Anyway. Our plan was to make our way to Captain’s Desert Camp, in the heart of Wadi Rum. But not before stopping to watch the sun set. There are few places I’ve experienced where the silence is so thorough you can feel it. I’ve written about it in Iceland, and Newfoundland. I LOVE those silences. Of course, being on a trip with other journalistic types meant such silences are interrupted with camera shutters firing off. It’s how we roll.
The camp is about as luxurious as you can get for a camp. We were assigned to various tents, but I opted to sleep out near the campfire for fear of creepy crawlies hovering in the corners of my tarpaulin.
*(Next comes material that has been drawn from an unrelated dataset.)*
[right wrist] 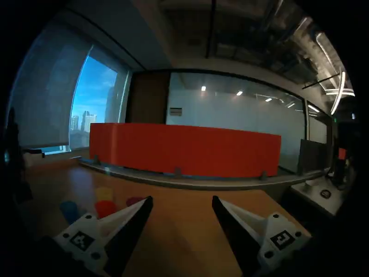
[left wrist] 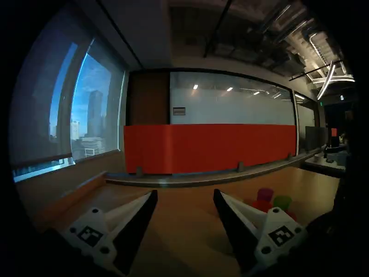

(It didn’t really make a difference, I suppose. When we were seated near the campfire, one of the other writers said, “That beetle is MASSIVE.” I couldn’t see it. “Where?!” I squealed. “It’s over there,” he said, pointing off in the distance. “But it’s big enough I can see it from here.” NOPE NOPE NOPE.)
Anyway, our charming Bedouin hosts danced around the campfire, clapping and singing, until finally we were riled up enough to join them in a dance. By the time we all collapsed trying to catch our breaths, our epic feast for the night was ready.
I do enjoy me a good meal cooked beneath the earth. This is “zarb” – a traditional Bedouin meal where a large pit is dug in the ground, a fire is made, and then a massive tray of meat, chicken, and veggies is cooked up. Unearthing it is like a celebration. I could hardly eat half a plateful; there was SO MUCH FOOD.
I didn’t sleep great. Camping in Wadi Rum is hard. I woke up entirely congested, and I knew I must have been snoring like a monster. I could hardly breathe. In the early morning, I could hear the Bedouins and other people stirring, and I definitely wasn’t the loudest snorer in the camp. I guess that’s what happens when you’re in a dry desert.
The finale of our trip was a slightly terrifying but awesome camel ride across sand dunes and sandstone-pillared landscapes.
My camel was incredibly grumpy, and was not afraid to show his distaste for gingers. He tried to bite my face, and then he tried to eat my hair. I did manage to get a camel selfie, however.
But sitting on a camel while it’s running? TERRIFYING. I’ll stick to horseback. Maybe.